The object conveys formidable sculptural power… but it remains an object. Its representative value serves its purpose. “The Power of Love”
is a type of lovemaking accessory, a foreplay toy. Each of the lovers puts on a set of headphones. In itself this is a token of eroticism for Mathieu Lehanneur’s generation, all of whom fondly remember the cult scene in the film La Boum, where a young man seduces Sophie Marceau by having her listen to a sentimental ballad on his Walkman while everyone else is dancing to a powerful up-tempo rock song. The same principle is used in “The Power of Love”: each of the listeners hears the tracks recorded as representing his or her intimate universe. Hence the lovers are not in sync and this is very important, as desire is born of difference. It is the glistening
fire that continually asserts its presence, imposes its heat and creates the union. The lovers see in it the perfection of their original love that they seek to rediscover and stoke.
When two individuals fall in love, they create a new universe together
without at the same time losing touch of their own, a sleight of hand
whereby 1+1=3. Love’s power is rooted in a crossing of boundaries, the
creation of a new entity. Mathieu represents it as a flame shooting up at the
meeting point of two sound tracks that continue to exist separately. This
flame calls to mind the burning bush in the Bible, God revealing himself
to Moses. If this burning bush is a theophany, an appearance of God to
man, what Mathieu offers us may perhaps be termed an “erotophany”:
this fire represents the emergence of love between the lovers.

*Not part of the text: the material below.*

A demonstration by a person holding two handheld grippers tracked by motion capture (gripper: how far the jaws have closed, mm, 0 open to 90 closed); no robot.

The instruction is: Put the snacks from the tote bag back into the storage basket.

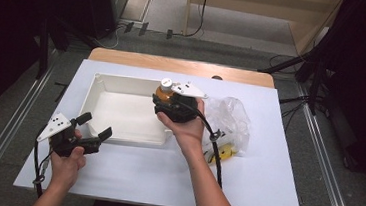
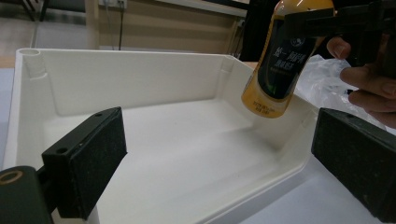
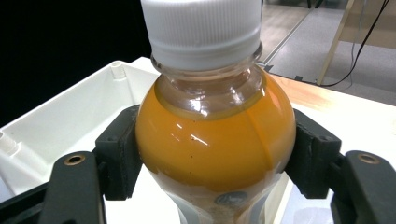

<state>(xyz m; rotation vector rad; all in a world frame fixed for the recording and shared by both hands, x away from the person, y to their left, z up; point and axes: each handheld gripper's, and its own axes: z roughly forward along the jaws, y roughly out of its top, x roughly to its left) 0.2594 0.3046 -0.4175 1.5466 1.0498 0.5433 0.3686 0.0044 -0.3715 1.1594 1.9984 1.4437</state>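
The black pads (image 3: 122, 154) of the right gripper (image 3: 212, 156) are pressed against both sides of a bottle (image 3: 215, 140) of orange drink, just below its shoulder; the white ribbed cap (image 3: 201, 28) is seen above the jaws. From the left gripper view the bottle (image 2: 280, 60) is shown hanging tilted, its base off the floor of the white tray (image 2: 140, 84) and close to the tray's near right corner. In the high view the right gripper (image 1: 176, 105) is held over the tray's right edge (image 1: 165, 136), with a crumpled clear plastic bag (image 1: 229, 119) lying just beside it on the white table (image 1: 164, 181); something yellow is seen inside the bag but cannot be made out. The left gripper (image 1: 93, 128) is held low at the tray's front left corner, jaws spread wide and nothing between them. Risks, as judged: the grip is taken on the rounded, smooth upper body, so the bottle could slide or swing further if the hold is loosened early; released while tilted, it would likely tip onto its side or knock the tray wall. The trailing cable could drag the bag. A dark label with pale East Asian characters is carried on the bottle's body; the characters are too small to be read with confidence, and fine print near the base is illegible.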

We are all fascinated by the very moment of the big bang creating the
lovers’ universe: it is a moment of extreme intensity in which the potency
of love is compressed before it explodes. At this embryonic stage, much
still lies ahead in order to convert this purely abstract entity into concrete
form. Still amorphous at this point, love is merely an eager force.
Consequently, the challenge faced by the artist was to fix an element as
unstable as fire to create an object that would allow this elusive power
to be captured. However, from an aesthetic viewpoint, this piece does
not bear the mark of the designer. He designed neither the headphones
nor the flame; in fact, he merely chose them. The flame is generated by a
computer using an algorithm creating special effects, then laser finished
by a robotic machine. As for the headphones, they are the standard type
available in stores. The importance of choice in the creative process –
more precisely, the aptitude for eliminating the unnecessary – is certainly
appreciated, but choosing among the products of our mind is not the
same thing as selecting elements of reality. In this sense, “The Power of
Love” is a work closer to photography than design. The designer aims
to give the object the possibility for self-expression.